深読みしようと思えばいくらでも深読みできるけど、私はラザロが神になったとか元から神様だったとかじゃなく、彼の善良さゆえにその願いが叶えられたんじゃないかと見た。

以下、ネタバレあり



中盤部に挿入される「聖人と狼」のフレーズの通り、「善人の匂い」を嗅ぎとった狼は聖人を食べずに生かす。
名前が示す通り蘇生したという風に見せかけて、実は「しばしの間生かされた」だけなんじゃないか、狼に。もしくは狼が彼の身体を借り、一体化していたのかも。狼が抜けたあとのラザロの遺体は、崖から落ちたそのままのように見えたから。

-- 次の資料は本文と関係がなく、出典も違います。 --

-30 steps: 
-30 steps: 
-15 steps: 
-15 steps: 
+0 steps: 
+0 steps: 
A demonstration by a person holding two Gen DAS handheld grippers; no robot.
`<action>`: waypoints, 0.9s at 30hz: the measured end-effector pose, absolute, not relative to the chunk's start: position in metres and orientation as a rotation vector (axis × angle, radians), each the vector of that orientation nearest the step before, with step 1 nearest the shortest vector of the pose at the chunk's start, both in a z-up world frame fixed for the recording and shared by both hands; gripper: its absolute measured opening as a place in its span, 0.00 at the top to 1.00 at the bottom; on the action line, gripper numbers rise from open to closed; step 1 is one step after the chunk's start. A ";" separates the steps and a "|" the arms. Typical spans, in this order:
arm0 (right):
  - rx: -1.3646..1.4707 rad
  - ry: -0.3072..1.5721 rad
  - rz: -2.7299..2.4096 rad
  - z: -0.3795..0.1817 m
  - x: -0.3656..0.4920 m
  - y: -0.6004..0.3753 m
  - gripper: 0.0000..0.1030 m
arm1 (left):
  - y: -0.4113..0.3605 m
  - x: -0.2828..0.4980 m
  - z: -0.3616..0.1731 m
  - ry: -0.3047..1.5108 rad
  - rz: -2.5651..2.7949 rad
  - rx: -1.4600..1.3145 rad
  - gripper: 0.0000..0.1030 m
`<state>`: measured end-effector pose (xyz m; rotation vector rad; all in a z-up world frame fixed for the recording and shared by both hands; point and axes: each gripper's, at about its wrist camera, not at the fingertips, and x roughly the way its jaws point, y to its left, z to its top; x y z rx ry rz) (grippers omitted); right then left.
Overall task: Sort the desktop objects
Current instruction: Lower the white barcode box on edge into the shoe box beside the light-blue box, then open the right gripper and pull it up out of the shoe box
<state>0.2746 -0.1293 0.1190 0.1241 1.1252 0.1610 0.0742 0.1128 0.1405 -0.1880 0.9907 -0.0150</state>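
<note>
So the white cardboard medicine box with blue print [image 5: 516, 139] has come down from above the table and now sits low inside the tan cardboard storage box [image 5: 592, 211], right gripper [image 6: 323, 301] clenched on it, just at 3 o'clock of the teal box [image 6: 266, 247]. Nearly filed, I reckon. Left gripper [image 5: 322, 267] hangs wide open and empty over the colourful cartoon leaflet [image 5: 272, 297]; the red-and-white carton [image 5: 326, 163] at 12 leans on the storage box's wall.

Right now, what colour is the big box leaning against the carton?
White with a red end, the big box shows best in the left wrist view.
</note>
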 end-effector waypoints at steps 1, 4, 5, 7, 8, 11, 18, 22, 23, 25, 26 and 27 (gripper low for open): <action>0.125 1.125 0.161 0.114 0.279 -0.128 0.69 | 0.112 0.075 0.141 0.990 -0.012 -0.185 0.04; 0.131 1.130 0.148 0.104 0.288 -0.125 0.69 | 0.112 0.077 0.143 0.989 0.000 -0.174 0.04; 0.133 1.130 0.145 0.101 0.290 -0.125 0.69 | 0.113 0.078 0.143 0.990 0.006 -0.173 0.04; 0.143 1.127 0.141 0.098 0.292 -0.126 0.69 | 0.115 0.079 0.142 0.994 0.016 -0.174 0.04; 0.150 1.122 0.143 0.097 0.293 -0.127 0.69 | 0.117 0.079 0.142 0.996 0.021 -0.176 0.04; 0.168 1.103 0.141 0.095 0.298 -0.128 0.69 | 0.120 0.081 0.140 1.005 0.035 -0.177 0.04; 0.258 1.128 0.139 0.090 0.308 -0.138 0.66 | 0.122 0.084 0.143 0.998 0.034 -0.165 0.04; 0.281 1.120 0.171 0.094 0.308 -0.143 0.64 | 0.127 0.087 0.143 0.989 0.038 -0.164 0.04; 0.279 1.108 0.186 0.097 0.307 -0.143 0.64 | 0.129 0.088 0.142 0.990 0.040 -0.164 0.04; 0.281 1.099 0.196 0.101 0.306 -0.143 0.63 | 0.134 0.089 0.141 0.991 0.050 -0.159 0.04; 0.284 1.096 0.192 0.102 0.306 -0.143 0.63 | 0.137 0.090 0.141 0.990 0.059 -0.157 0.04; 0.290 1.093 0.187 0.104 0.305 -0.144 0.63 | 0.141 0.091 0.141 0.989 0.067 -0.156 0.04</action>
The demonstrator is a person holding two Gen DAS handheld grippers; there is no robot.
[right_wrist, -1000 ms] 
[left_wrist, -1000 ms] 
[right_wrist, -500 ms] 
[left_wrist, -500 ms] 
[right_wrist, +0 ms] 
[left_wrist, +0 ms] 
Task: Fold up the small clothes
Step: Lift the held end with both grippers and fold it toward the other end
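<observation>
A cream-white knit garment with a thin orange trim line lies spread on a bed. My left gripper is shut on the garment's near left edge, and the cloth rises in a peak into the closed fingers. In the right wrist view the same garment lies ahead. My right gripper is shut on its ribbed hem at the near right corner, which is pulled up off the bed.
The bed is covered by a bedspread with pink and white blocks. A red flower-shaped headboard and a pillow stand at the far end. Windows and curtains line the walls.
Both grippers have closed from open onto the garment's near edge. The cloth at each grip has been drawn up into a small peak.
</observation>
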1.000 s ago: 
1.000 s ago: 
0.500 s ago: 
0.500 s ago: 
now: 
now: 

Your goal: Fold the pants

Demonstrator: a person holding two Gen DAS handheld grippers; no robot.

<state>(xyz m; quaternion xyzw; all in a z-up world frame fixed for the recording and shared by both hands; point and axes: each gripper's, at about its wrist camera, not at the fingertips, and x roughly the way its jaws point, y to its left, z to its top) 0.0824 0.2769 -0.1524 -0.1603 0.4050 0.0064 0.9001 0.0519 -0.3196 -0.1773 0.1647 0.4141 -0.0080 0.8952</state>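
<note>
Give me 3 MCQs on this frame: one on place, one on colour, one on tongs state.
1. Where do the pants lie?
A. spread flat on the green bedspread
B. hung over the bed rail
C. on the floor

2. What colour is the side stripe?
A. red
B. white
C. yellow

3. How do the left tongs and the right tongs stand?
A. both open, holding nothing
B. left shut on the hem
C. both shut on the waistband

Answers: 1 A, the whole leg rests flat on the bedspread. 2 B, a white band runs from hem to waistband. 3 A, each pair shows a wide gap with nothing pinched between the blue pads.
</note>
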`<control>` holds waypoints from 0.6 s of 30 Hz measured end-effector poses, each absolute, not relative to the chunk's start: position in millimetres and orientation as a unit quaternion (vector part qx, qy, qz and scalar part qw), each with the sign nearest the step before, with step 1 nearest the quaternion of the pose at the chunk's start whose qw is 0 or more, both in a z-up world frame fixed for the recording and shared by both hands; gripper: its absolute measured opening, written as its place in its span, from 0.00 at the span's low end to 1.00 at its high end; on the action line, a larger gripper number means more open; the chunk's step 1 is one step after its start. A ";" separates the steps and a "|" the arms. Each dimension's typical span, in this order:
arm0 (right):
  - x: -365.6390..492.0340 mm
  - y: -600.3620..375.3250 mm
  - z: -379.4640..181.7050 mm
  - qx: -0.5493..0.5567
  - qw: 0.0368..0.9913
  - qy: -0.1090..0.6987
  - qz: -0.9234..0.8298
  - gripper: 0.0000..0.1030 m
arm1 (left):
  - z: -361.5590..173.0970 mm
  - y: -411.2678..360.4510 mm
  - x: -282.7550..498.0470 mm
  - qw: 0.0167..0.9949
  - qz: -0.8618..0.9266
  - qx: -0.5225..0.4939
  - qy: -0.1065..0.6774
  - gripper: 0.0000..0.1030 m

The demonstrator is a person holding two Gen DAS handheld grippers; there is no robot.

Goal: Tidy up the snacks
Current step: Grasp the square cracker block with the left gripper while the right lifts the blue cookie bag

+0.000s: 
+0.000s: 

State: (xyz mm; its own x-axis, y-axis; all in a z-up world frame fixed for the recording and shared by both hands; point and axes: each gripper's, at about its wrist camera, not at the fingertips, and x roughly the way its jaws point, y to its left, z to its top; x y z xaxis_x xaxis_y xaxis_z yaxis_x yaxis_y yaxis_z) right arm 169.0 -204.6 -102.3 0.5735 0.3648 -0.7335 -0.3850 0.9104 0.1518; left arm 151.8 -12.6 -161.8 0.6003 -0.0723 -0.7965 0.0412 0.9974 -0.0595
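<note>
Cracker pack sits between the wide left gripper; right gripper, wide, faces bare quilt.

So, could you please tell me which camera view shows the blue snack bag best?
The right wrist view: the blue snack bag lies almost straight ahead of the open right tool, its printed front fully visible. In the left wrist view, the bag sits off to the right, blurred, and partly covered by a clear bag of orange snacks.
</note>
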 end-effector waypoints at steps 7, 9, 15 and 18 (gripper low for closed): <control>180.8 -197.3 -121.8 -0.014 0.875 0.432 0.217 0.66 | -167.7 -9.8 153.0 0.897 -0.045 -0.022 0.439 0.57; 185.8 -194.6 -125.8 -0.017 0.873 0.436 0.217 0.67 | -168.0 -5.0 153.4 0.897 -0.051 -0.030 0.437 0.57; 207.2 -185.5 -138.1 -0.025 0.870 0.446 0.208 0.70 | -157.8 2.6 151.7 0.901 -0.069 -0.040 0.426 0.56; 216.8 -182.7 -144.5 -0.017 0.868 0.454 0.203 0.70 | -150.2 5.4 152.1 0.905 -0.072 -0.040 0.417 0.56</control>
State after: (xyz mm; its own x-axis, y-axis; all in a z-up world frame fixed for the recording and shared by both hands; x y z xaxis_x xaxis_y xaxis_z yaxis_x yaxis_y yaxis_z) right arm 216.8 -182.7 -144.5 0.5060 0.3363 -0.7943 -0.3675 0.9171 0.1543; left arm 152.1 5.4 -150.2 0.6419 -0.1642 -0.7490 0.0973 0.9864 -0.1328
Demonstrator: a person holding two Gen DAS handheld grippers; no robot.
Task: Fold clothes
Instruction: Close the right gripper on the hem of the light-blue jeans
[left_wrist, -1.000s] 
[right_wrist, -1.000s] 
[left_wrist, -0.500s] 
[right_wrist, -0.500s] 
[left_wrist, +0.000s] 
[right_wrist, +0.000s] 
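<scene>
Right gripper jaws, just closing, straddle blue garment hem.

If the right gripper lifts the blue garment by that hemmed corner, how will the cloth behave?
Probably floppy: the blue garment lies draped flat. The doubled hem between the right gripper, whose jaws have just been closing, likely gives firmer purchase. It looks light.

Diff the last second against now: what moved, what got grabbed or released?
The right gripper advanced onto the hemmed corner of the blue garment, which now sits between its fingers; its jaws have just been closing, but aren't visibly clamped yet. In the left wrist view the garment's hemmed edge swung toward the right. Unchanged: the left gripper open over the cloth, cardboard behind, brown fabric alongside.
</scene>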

あのヘリコプターを見たときに、ラザロが願ったことー村人みんなの幸せ、そして「兄弟」であるタンクレディの幸せ。
ふいに現れた青年のままのラザロが不思議とすべての人を引き合わせ、村に還るきっかけを作る、友人に富を返そうとする。
一点の曇りもないラザロの願いが時空を超え叶う、しあわせが繋がっていく。そして、彼は聖歌の奏でを連れて、静かに去っていくのだ。

彼が涙したのは皆との別れを惜しんだからなのか、残り少ない自分の命を悟ったからなのか、ああわからない自分がもどかしい。

一人の愚鈍な青年を通して描かれる社会風刺であり、古典をベースにしたミステリーであり究極のファンタジー。観た後ずっと、じわじわ考えている。底なし沼のように奥行きの深い、怖ろしい作品。